Nepali Times Asian Paints
Short and medium-term optimist

Nepali Times: Do you see any parallels with West Bengal in the old days with what you've seen in Nepal in the six years you've been here?
Sujit Mundul: My times in Nepal has shown me how transformation in a country starts and progresses, albeit slowly. I was in college in Calcutta when West Bengal as a whole was severely affected by the onslaught of the Naxalite movement: destruction and killings, ruthlessly. Nepal has experienced similar kinds of events, though it may not be as intense as what we went through.

Are there lessons we can learn from what Nitish Kumar has achieved in Bihar?
Bihar is a real case study. It was synonymous with non-governance and non-performance for the last few decades but has now risen from the ashes. It's all about Mr Nitesh Kumar's leadership, which I think has gone above petty partisanship, but remained inclusive to usher in such fantastic all-round growth of a state that remained underserved for many years. Lesson learnt: a true leader will not bother about party line only, but will ensure holistic growth?for the betterment of people and country.

Are you optimistic about the coming few years in Nepal?
I am optimistic about Nepal both in the medium and long term.

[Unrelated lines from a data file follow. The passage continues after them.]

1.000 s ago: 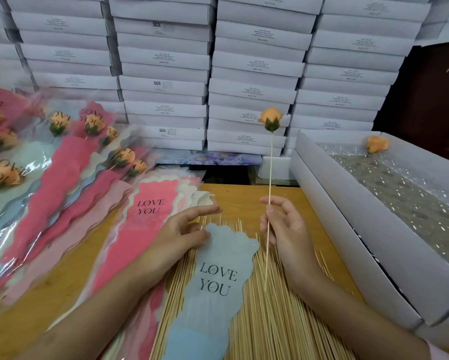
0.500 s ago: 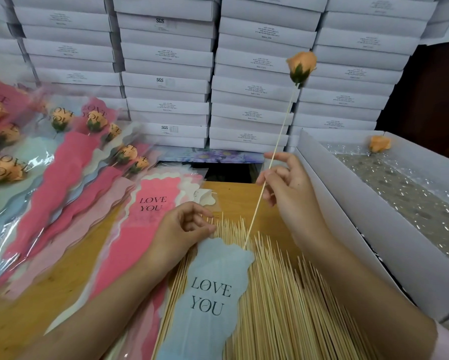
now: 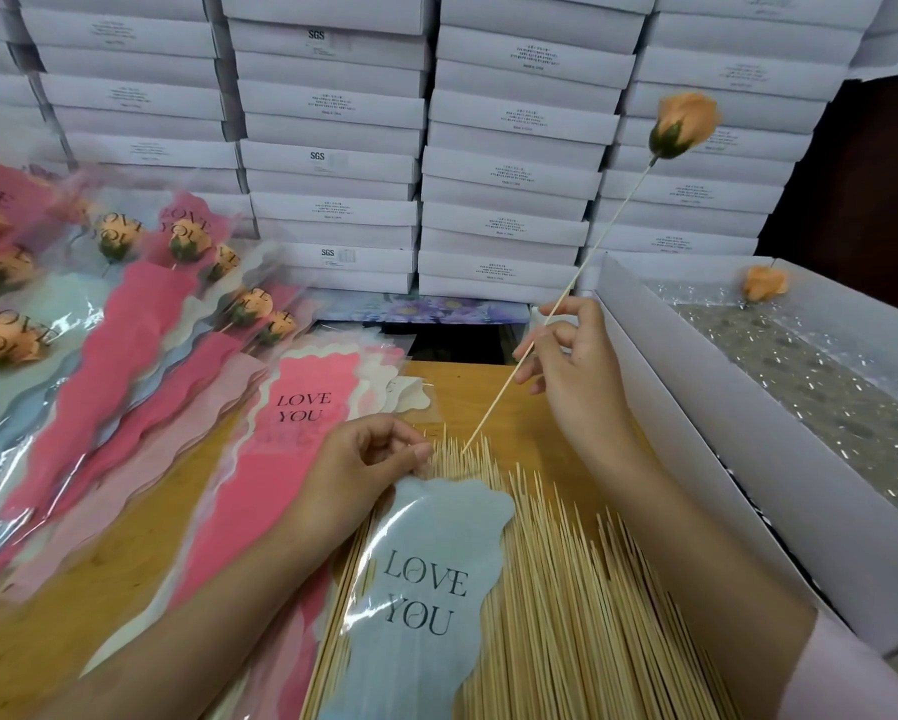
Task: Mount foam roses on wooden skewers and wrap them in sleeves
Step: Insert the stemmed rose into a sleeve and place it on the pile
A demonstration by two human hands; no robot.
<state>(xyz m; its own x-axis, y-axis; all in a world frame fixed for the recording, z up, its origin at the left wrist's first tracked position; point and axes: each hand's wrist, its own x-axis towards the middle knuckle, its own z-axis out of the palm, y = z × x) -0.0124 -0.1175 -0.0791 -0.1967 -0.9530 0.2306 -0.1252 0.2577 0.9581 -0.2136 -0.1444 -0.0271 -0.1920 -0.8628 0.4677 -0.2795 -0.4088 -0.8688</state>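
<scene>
My right hand (image 3: 574,366) pinches a wooden skewer (image 3: 610,228) that leans up to the right, with an orange foam rose (image 3: 685,124) on its top end. The skewer's bare tip points down just above the mouth of a pale blue "LOVE YOU" sleeve (image 3: 426,579). My left hand (image 3: 364,467) pinches that sleeve's top edge. The sleeve lies on a wide bed of loose skewers (image 3: 566,615). A stack of flat pink sleeves (image 3: 291,433) lies to its left.
Several wrapped roses (image 3: 125,314) fan out at the left on the wooden table (image 3: 99,589). A long white box (image 3: 696,433) lined with sparkly film stands at the right, one loose orange rose (image 3: 764,284) at its far end. Stacked white cartons (image 3: 514,163) wall off the back.
My right hand has lifted the skewer and tilted it, so the rose swung up and to the right. My left hand curled from flat to pinching the blue sleeve's top.
</scene>
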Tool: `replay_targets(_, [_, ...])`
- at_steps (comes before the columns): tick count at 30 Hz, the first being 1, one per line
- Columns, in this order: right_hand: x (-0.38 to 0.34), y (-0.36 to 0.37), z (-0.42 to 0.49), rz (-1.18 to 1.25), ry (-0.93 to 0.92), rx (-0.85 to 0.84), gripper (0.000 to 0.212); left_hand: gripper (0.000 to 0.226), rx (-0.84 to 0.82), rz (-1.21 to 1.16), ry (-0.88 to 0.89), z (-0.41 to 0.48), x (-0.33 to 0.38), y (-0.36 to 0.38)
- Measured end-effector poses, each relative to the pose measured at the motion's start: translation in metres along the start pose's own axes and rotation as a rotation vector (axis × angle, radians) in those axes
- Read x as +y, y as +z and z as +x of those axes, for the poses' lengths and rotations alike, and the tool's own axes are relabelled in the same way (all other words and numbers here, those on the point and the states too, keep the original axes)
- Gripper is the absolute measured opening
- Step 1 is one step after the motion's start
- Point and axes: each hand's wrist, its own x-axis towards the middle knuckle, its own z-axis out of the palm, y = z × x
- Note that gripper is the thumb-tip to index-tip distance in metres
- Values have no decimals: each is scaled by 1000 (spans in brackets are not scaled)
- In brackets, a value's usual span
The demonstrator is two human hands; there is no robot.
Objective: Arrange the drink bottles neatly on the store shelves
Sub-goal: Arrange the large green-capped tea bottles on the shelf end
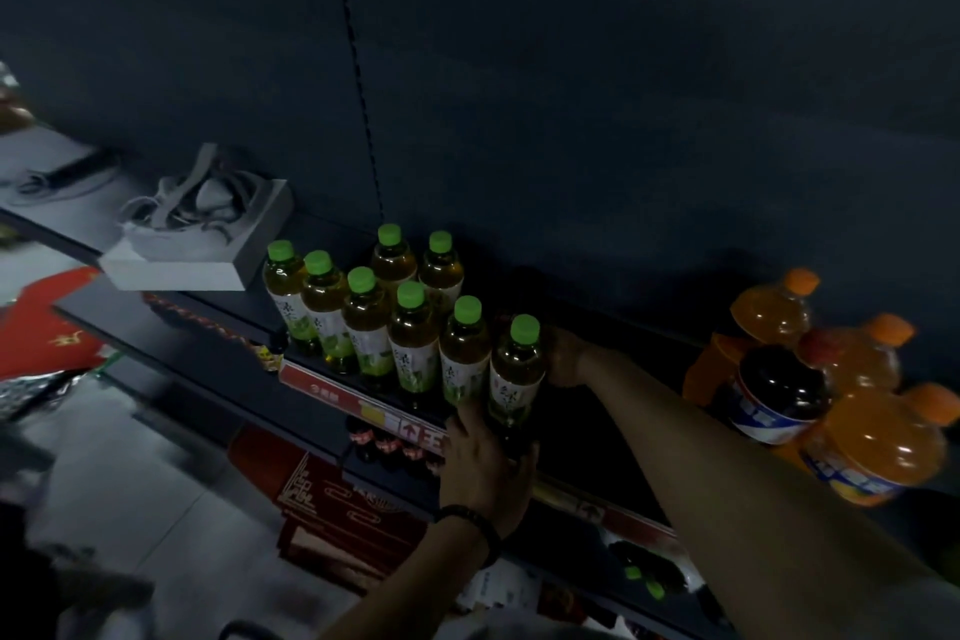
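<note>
Head: both hands [488,463] around bottle [517,369]

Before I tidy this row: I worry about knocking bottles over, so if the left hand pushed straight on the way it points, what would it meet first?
Probably the rightmost green-capped tea bottle: the left hand already touches its base.
</note>
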Motion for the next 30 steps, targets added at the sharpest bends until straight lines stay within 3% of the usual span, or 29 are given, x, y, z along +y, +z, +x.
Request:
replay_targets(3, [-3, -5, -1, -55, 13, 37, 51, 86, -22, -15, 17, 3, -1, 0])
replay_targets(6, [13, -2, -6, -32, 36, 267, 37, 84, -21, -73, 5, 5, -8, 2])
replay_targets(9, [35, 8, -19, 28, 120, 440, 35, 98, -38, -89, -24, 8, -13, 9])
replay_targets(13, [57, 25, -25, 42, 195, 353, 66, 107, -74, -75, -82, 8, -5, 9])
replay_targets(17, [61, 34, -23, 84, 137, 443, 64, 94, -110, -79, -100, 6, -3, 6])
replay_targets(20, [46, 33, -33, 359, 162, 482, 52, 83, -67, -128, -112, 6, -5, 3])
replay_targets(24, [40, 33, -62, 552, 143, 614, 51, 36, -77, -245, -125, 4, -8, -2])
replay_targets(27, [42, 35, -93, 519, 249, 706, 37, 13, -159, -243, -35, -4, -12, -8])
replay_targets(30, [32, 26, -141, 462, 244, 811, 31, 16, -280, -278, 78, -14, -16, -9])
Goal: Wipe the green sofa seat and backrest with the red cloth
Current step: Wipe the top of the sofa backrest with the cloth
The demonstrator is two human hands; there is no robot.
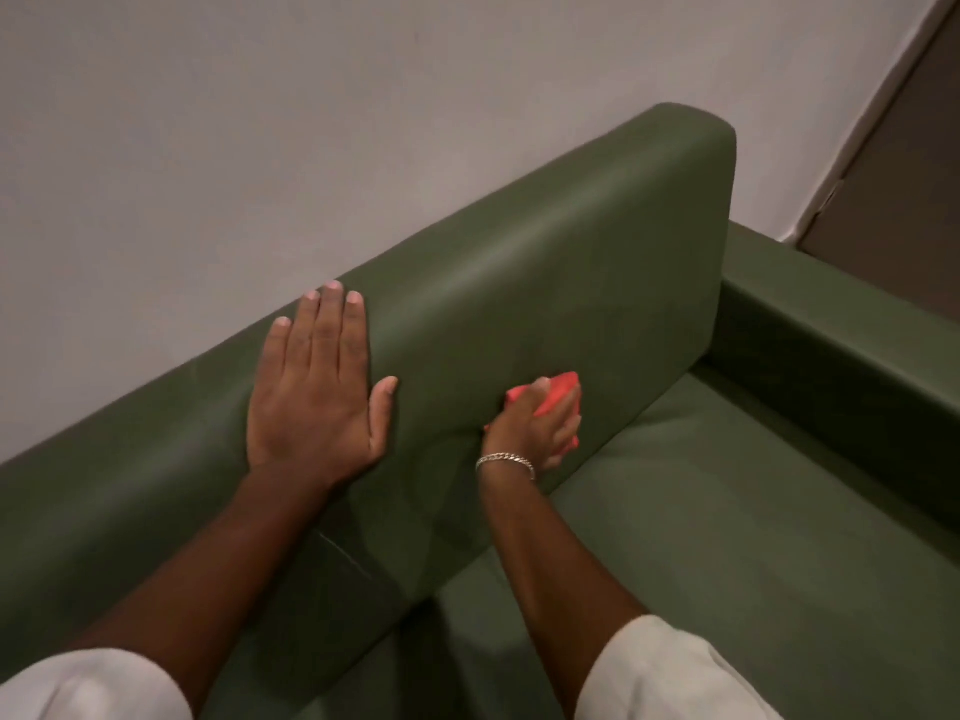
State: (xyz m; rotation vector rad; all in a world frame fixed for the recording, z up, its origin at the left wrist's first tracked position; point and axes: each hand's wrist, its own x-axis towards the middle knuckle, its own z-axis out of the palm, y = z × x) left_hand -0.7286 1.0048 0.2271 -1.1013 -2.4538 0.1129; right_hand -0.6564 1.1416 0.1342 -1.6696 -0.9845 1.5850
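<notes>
The green sofa fills the lower frame, with its backrest cushion point(545, 283) running diagonally from lower left to upper right and its seat point(727, 537) at the lower right. My left hand point(311, 387) lies flat and open on the top of the backrest, fingers spread. My right hand point(530, 428) grips the red cloth point(558, 394) and presses it against the lower front of the backrest, just above the seam with the seat. A silver bracelet sits on that wrist. Most of the cloth is hidden under my fingers.
A pale wall point(260, 122) stands right behind the sofa. The green armrest point(841, 335) closes the seat at the right. A brown door or panel point(898, 189) shows at the upper right corner.
</notes>
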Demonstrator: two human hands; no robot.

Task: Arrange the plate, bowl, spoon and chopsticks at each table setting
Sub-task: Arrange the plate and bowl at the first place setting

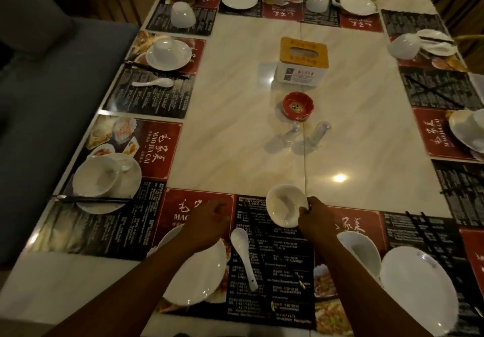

Obviously there will be challenges. Adopting the right economic model and harnessing its resources (both natural and human) to ensure all-round growth is crucial. What would be the right fiscal policy at least for the next 45 years, with a critical evaluation at the end of each fiscal year? What would be the right mix of monetary policies? What would be the ideal real interest rates? How to boost domestic savings and add FDI for growth?

We have lost a lot of time, the government should encourage FDI and the private sector. A more investment friendly labour policy (I don't mean hire and fire) and maybe a bit of a tax sop would be conducive for the formative years of growth.The government has to not only encourage manufacturing sectors but also the service sectors, which hold enormous potential for growth in the South Asian sub-continent.

There is talk of a liquidity crunch.
Better governance is needed for a sustained performance in the banking/financial sector.?The skewed credit/deposit ratio of most of the banks (C/D ratios more than 90%) is cause for concern and needs correction on a long-term basis. The NRB and MoF need to fine-tune monetary policy so flow of credit to the desired growth sectors are not hampered but speculative activities are curbed for? better economic management.

The liquidity crunch that the market is currently facing, in my opinion, may not be a short-term phenomenon. It will re-surface if long-term corrections are not undertaken now and might inflict serious damage on the financial system in the not-too-distant future. But I don't think the balance of payments is a real cause for concern.

Money matters - FROM ISSUE #490 (19 FEB 2010- 25 FEB 2010)

1. Satya Nepali
I'm peeved that everyone (both in this article and the other one) say "long-term corrections" are necessary, but they don't really say what these corrections are. They say long-term changes to fiscal and monetary policies. But what exactly are these? NT needs to get a better journalist to report on economic matters. Whoever's doing it now is not asking the right questions.